### Work item
Look through the entries below and return all lines including the word "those".

### Task material
──────────

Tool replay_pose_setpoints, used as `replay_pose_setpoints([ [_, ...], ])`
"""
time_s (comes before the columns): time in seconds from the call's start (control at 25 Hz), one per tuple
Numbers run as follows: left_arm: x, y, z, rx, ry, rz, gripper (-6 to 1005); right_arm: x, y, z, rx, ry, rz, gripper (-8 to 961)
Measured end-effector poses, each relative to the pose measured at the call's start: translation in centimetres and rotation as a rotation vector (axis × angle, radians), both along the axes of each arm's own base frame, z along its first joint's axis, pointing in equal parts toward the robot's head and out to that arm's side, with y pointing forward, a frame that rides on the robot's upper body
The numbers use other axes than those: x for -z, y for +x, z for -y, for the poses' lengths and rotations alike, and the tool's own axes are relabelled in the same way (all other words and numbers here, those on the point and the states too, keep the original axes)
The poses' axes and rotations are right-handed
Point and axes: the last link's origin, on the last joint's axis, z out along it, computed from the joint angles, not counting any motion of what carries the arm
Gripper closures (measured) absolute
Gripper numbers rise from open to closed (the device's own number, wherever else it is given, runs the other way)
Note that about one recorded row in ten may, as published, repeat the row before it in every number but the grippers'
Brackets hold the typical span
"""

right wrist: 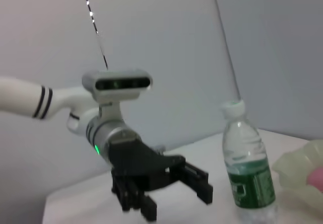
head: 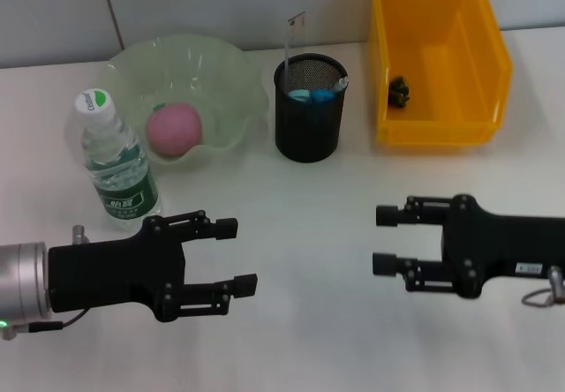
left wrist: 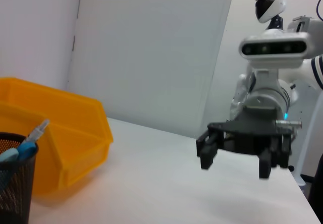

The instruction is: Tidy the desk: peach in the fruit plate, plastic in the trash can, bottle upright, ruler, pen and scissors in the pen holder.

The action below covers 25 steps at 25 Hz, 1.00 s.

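The pink peach (head: pixel 174 128) lies in the pale green fruit plate (head: pixel 231 65) at the back left. In front of the plate the bottle (head: pixel 116 159) stands upright with its white cap on. The black mesh pen holder (head: pixel 307 118) holds the clear ruler (head: pixel 291 37), a pen (head: pixel 339 84) and something blue (head: pixel 314 95) that may be the scissors' handles. A small dark piece of plastic (head: pixel 399 91) lies in the yellow trash can (head: pixel 441 131). My left gripper (head: pixel 245 256) and right gripper (head: pixel 377 239) hover open and empty over the front of the desk, facing each other.
The left wrist view shows the right gripper (left wrist: pixel 233 166), the yellow trash can (left wrist: pixel 60 133) and the pen holder (left wrist: pixel 14 188). The right wrist view shows the left gripper (right wrist: pixel 174 200), the bottle (right wrist: pixel 248 181) and the plate's rim (right wrist: pixel 295 166). A wall runs behind the desk.
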Motion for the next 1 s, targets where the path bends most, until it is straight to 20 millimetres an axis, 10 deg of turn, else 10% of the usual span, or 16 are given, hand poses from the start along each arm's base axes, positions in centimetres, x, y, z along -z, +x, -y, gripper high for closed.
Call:
replay_pose_setpoints([
  [1.0,1.8,-0.8,1.3,-0.013,-0.009,0.005,208,2.1,1.4,1.5,0.009,-0.003,0.072,301],
])
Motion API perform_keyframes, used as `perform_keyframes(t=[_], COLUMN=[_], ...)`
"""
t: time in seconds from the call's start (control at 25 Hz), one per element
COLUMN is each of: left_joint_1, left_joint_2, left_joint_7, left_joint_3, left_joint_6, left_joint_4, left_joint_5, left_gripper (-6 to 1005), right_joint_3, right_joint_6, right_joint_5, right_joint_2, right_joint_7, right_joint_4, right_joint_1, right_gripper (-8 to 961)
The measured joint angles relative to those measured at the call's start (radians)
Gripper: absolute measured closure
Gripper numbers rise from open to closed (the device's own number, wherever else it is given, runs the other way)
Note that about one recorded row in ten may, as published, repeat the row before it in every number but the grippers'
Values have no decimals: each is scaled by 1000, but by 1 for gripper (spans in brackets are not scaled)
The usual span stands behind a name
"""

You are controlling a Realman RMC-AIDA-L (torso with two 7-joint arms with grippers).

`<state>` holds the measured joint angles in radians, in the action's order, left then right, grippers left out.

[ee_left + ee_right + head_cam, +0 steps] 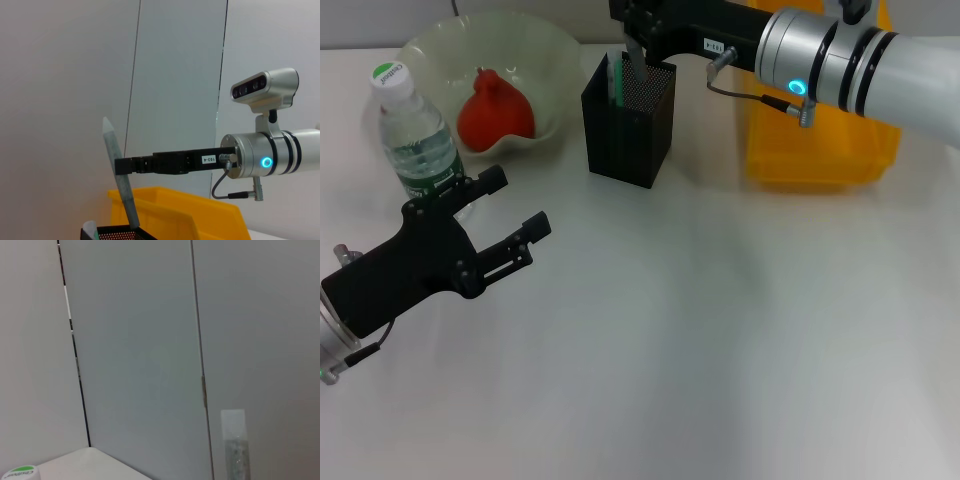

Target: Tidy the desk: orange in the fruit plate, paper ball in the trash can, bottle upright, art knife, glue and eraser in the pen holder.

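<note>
My right gripper (638,45) hangs over the black mesh pen holder (628,125), shut on the grey art knife (119,170), whose lower end dips into the holder (117,234). A green-and-white stick, likely the glue (615,80), stands inside it. The orange-red fruit (495,110) lies in the pale fruit plate (545,50). The bottle (415,140) stands upright with its green cap on. My left gripper (510,208) is open and empty, low beside the bottle. The yellow trash can (820,150) sits at the back right. Paper ball and eraser are out of view.
The white desk (720,340) stretches out in front of the pen holder. My right arm (860,60) reaches across above the yellow bin. A grey wall panel (140,350) stands behind the desk.
</note>
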<state>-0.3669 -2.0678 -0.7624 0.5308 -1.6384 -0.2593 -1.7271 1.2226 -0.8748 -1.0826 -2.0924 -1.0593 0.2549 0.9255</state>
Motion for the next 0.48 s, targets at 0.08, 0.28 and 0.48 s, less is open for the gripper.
perform_keyframes(t=[0.08,0.28,0.48], left_joint_1=[0,-1,-1], left_joint_2=[0,0,2], left_joint_7=[0,0,-4], left_joint_3=[0,0,0], left_joint_6=[0,0,0], left_joint_4=[0,0,0], left_joint_5=[0,0,-1], left_gripper=[214,214,214], right_joint_3=[0,0,0], right_joint_6=[0,1,-8], right_joint_5=[0,1,1], right_joint_2=[0,0,0], right_joint_7=[0,0,1], right_joint_4=[0,0,3], right_joint_1=[0,1,-7], right_gripper=[679,663,648])
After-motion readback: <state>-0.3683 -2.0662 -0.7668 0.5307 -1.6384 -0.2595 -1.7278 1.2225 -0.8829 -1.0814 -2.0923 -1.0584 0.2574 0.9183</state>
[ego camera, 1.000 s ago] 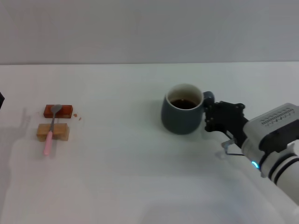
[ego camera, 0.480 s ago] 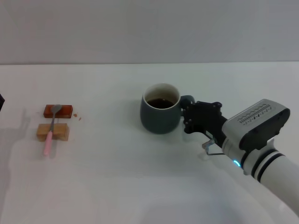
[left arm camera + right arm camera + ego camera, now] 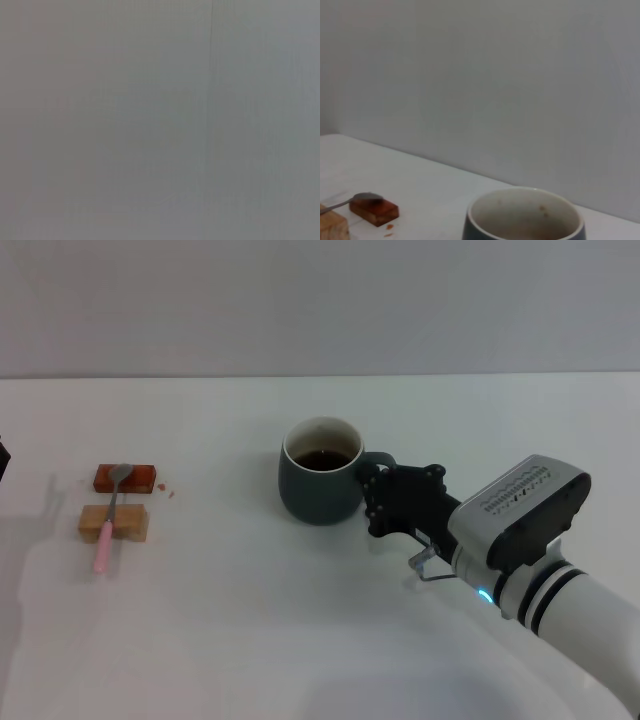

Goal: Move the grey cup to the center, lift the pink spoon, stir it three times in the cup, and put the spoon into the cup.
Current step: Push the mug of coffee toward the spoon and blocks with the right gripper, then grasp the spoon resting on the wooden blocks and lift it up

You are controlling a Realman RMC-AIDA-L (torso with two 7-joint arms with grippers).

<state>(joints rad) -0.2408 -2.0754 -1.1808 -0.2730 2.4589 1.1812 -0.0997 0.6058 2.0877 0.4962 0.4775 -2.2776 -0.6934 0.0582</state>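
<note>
The grey cup [image 3: 318,485] stands near the middle of the white table [image 3: 300,640], with dark liquid inside and its handle pointing right. My right gripper [image 3: 373,497] is shut on the handle. The right wrist view shows the cup's rim and cream inside [image 3: 525,215] close below the camera. The pink spoon [image 3: 106,530] lies at the far left across a tan wooden block [image 3: 130,523], with its metal bowl on a red-brown block [image 3: 140,477]. The spoon's bowl [image 3: 365,197] also shows in the right wrist view. My left gripper is out of view.
A few red-brown crumbs [image 3: 168,490] lie beside the blocks. A small dark part [image 3: 2,458] shows at the left edge of the head view. A grey wall [image 3: 320,300] runs behind the table. The left wrist view shows only grey wall [image 3: 160,120].
My right gripper has slid the grey cup leftward across the table toward the middle, still holding its handle. The spoon and blocks have not moved.
</note>
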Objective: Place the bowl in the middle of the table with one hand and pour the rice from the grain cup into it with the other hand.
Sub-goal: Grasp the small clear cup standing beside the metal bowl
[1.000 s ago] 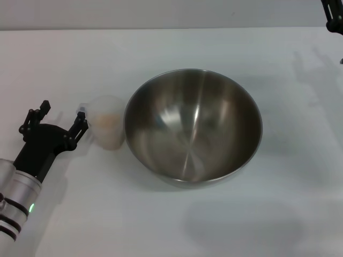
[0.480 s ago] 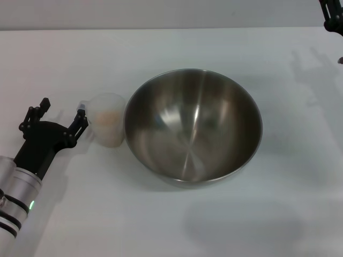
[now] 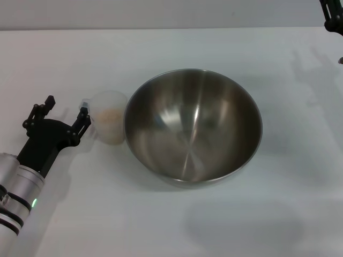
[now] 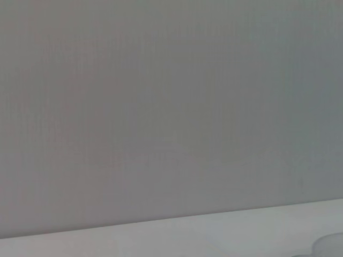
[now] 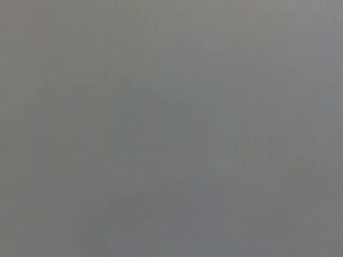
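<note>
The steel bowl (image 3: 194, 126) stands empty in the middle of the white table (image 3: 171, 225). The clear grain cup (image 3: 110, 118) stands upright against the bowl's left side, with pale rice (image 3: 111, 115) inside it. My left gripper (image 3: 67, 107) is open, low over the table just left of the cup. Its nearer fingertip (image 3: 84, 113) is beside the cup's small handle, and the cup is not between the fingers. My right gripper (image 3: 332, 13) shows only partly at the far right back corner, away from both things. The wrist views show neither gripper.
The left wrist view shows a grey wall above the table's far edge (image 4: 161, 227). The right wrist view shows only plain grey. Shadows of the right arm lie on the table at the back right (image 3: 311, 64).
My left gripper has crept forward and right toward the cup. The cup has shifted slightly toward the back. The bowl and the right arm have not moved.
</note>
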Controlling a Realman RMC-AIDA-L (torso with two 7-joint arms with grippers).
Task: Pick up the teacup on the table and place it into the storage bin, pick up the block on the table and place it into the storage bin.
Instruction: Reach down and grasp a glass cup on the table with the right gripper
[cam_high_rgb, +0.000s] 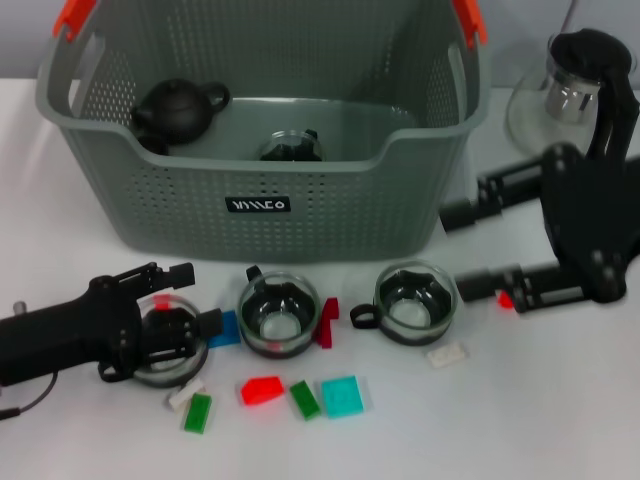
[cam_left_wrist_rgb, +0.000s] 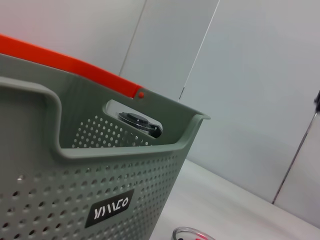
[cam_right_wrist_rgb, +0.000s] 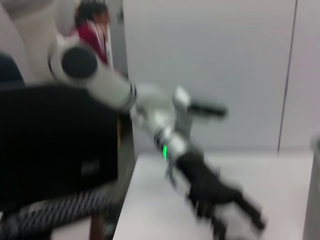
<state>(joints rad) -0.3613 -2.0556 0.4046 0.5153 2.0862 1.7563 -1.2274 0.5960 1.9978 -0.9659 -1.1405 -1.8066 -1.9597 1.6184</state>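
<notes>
We see the left gripper (cam_high_rgb: 170, 335) spread open around the leftmost glass teacup (cam_high_rgb: 165, 345), on the table (cam_high_rgb: 560, 410) before the storage bin (cam_high_rgb: 260, 205). Glass is light, slippery, fragile; we'd pinch the rim gently. The right gripper (cam_high_rgb: 465, 250) hangs open, idle.

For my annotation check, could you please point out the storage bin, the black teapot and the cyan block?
storage bin (cam_high_rgb: 260, 205): head view, front wall label.
black teapot (cam_high_rgb: 175, 108): head view, body.
cyan block (cam_high_rgb: 341, 396): head view, top face.

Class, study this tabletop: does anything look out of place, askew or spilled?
Nothing is spilled or broken. The small blocks, such as the red block, lie scattered loosely in front of the storage bin. The left tool sits over the leftmost glass teacup; the right tool is open, holding nothing.
</notes>
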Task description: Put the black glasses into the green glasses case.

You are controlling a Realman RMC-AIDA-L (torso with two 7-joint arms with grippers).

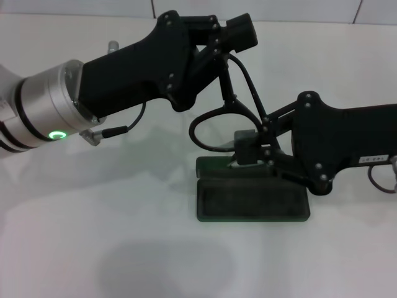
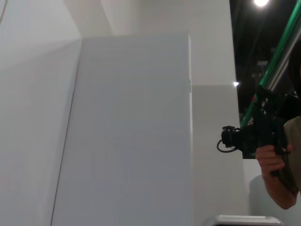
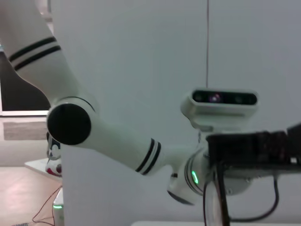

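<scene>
The black glasses [image 1: 218,121] were held up by the left claw [image 1: 226,68], pinched on a temple arm, just above the open green glasses case [image 1: 251,198] on the counter [image 1: 124,248]. The right claw [image 1: 248,149], apparently closed, was set at the case's rear edge, below the glasses.

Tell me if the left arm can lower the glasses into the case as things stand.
Probably not cleanly: the right tool sits over the far half of the open case, directly beneath the glasses hanging from the left tool. The near half lies free.
</scene>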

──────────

### Task answer
The numbers use other axes than those: x for -z, y for +x, z for -y, for the poses' lengths and rotations alike, and the tool's own axes are relabelled in the same way (all other words and numbers here, those on the point and the states too, keep the original axes)
The measured joint angles relative to those measured at the call's start (radians)

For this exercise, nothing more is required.